Washburn: Definitely there's a size of company. There's other characteristics, how often is this application changing? What's the rate of change? Do you need APIs to consistently roll out and deploy your applications? What are the non-functional things you're trying to accomplish? Kubernetes is super powerful, but it's also with great power comes great responsibility. There are some challenging things that you have to understand. Until you're starting to see again, on that roadmap, or that vision that, that Kubernetes environment is the underpinnings of things, not necessarily something that you only want to expose to every developer. It's just not where it's at right now. It's evolving there. It's not the equivalent of a MacBook where you can open it up and it just works.

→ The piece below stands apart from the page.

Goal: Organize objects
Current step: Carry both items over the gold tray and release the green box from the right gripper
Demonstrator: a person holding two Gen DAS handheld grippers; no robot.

It's like building your own PC. You got to know all the pieces and parts and how to put it together. There's a lot of trial and error with that. Do you want to be an expert in that or do you want to be an expert in your primary craft, which is writing software applications, understanding the needs of your users. This is a hosting concern more than it is actually something I want to deeply invest my time in.

Andersson: I agree to a lot of what you're saying. I think that when it comes to, should a developer transition from Dev to DevOps? My answer is, yes, you should always do that because I think you should not write code if you don't care about who uses the code in the end. The question is not, should you transition to DevOps? It's like, why are you not there already? If I may be so frank. That's the real question here. If you should run your cluster or not, I think he covered that correctly. I just wanted to add on that DevOps part.

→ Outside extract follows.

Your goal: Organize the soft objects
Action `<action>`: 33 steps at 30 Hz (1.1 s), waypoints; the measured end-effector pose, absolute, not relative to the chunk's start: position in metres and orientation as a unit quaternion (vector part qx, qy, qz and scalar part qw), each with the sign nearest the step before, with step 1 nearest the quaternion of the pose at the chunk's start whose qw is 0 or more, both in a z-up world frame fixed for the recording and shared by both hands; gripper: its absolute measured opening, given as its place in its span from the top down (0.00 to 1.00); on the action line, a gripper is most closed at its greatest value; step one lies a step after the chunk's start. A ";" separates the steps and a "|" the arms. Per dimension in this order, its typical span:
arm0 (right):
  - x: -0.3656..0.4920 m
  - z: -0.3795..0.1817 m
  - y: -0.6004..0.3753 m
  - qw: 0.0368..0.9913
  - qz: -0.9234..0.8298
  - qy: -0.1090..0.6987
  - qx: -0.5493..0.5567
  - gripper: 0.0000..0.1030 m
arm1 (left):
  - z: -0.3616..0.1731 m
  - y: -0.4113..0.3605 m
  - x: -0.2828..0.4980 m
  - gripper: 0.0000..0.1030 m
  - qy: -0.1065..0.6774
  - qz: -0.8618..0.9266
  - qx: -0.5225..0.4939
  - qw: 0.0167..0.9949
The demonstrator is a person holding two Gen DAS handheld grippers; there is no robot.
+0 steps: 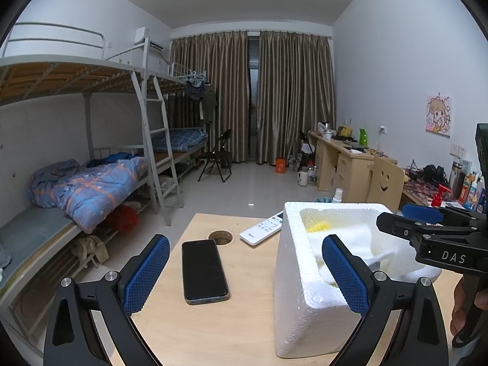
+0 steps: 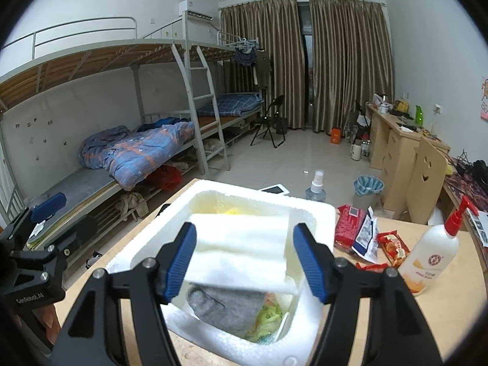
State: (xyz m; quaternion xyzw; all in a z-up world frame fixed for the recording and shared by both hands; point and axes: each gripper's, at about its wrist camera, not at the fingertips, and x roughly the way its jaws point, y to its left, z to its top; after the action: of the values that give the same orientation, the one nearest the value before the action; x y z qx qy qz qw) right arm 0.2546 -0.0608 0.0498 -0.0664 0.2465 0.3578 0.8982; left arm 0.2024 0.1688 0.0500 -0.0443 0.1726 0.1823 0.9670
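- Our right tongs (image 2: 244, 257) hung over the white foam box (image 2: 317, 216) at the lower centre of the right wrist view, jaws apart; the white foam pad (image 2: 241, 250) lay between the blue pads, which we could not see pressing on it.
- That pad rested tilted across the box mouth, its long axis running left to right in the frame, its near edge raised above a grey cloth (image 2: 225, 308) and a greenish wrapper (image 2: 268, 314) deeper in the box.
- Our left tongs (image 1: 245, 274) stood wide apart at the bottom of the left wrist view with nothing between them but the table; the right-hand pad sat in front of the box's near corner.
- A black phone (image 1: 204, 271) lay flat between those jaws, its long axis pointing away from us, beside a round hole (image 1: 220, 237) in the wooden table (image 1: 213, 329).
- A white remote (image 1: 262, 228) lay just left of the box at mid frame.
- At the right of the right wrist view lay red snack packets (image 2: 363, 235), a pump bottle (image 2: 433, 256) leaning, and a spray bottle (image 2: 315, 189) beyond the box.
- Bunk beds (image 2: 122, 91) filled the left, curtains (image 2: 305, 61) the far wall.
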 end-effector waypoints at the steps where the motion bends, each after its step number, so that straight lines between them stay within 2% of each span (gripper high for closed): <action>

Washburn: You can do DevOps without Kubernetes. You do not need Kubernetes to do DevOps.

Action Items for a Kubernetes Developer

Losio: I'm the developer that has a Kubernetes cluster live. I'm happy, until now I haven't had a major problem. I listen to this InfoQ event and people talking about observability, security. I now go home, what is a small, simple action item I can do tomorrow as a step forward. It can be read something. It can be control one configuration file.

Fricke: I just would look for a team, or if I'm in a team, just ask these questions in a team, who is responsible? Who knows about what? We only have a chance with distributed knowledge, so you cannot expect from a single developer to know everything. You should get support.

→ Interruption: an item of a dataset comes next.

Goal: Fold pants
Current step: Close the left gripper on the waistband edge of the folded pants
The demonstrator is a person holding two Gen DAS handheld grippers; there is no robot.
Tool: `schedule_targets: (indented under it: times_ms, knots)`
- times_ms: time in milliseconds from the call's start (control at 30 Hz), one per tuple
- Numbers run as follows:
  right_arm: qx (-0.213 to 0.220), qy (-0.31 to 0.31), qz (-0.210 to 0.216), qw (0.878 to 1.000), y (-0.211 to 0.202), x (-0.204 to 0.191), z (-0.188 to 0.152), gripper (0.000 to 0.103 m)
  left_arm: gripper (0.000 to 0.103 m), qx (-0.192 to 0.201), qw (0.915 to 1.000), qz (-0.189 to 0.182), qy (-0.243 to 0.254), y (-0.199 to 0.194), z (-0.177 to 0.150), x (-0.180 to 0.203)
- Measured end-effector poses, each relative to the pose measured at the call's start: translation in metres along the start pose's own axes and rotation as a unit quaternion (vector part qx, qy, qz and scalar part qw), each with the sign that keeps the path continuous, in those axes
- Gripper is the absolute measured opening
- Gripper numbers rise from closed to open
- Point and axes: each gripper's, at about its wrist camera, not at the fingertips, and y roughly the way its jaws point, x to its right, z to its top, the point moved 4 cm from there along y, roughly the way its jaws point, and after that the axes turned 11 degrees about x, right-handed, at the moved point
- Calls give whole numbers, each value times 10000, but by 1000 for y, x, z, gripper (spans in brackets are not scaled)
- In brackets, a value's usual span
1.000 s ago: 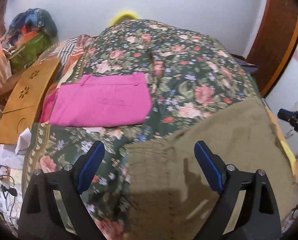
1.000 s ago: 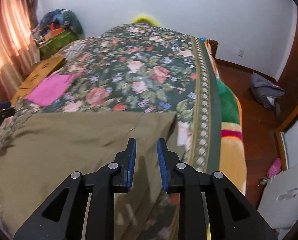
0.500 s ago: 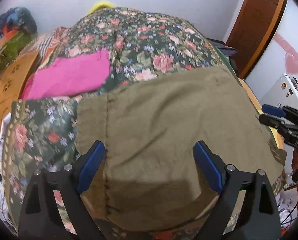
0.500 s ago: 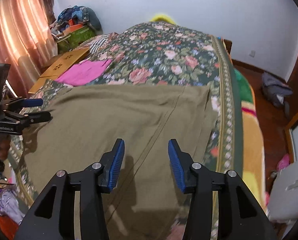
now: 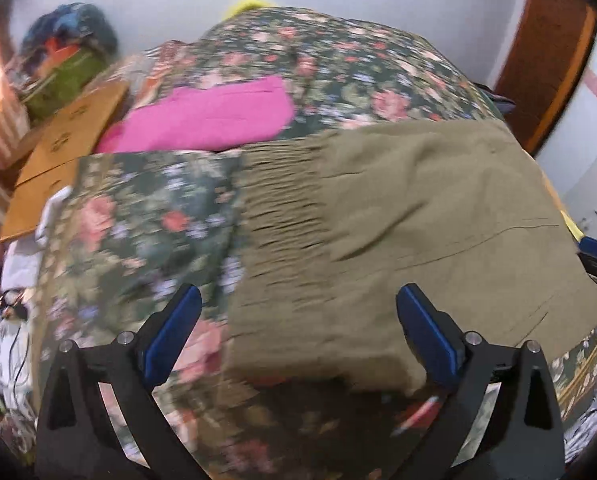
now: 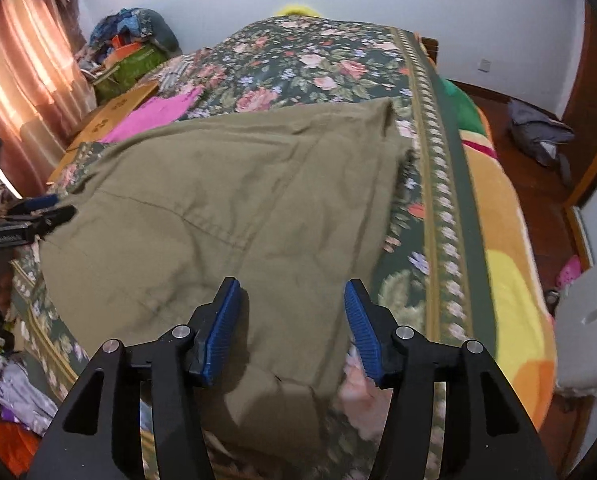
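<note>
Plenty of room over the bed (image 6: 450, 184): the far half of the floral cover lay bare past the olive pants (image 6: 226, 208). On the left side, pink folded clothes (image 5: 214, 116) and a wooden board (image 5: 58, 148) took up that edge, with a heap of bags (image 6: 130, 52) behind. Both tongs, left (image 5: 298, 332) and right (image 6: 292, 324), gaped wide above the pants, well apart from each other. The right edge was free down to the floor.

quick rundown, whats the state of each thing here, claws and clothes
left claw: open, holding nothing
right claw: open, holding nothing
olive pants: spread flat on the bed, lightly wrinkled, near edge hanging over the side
pink garment: already folded, lying flat beyond the pants
bedspread: laid over the bed under both garments
</note>
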Motion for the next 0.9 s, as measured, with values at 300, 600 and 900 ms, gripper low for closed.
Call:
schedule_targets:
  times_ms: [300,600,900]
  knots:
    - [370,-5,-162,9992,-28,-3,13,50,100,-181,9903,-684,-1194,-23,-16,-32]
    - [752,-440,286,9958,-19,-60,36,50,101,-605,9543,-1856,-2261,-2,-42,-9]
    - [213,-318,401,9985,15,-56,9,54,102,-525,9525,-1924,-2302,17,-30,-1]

Losio: Share the knowledge. Try to get the knowledge in the team.

Fricke: Support from the management for the DevOps change is also very important. In big companies, sometimes they have classic procedures, but the management has to support it also.

Zarouali: Start printing your own Kubernetes cluster at home, play with it. Don't hesitate to run tools like kube-bench, like K8s Guards that will help you understand how your own cluster behaves. I think the bigger part is train yourself or get trained. Get to people that can help you get knowledge or the knowledge that you need, or get the knowledge by yourself by playing with your Kubernetes cluster, by following best practices that we can find anywhere on the documentations, and so on. This is a long journey, if we want to have developers knowing everything about security, observability in Kubernetes cluster. They don't have to follow that road. They just have to keep in mind that their application runs in Kubernetes, and what does it mean for their application running in Kubernetes being secure and having a perfect lifecycle.

Andersson: If you're already running Kubernetes, figure out what its looks are, and take a look at them.

Washburn: If you don't have an organization that has someone that's providing this capability for you, and you're wanting to leverage Kubernetes as your deployment model, dive in and understand all of it. Because the minute you decide to deploy out there, you need to really understand all of that implication to your application. Otherwise, you're opening yourself from a security exposure perspective. Getting something working is not that hard. Getting something working well in a secure fashion without the knowledge, so invest in training. Invest in taking certifications. Invest in the various different things, not just Stack Overflow to get something working.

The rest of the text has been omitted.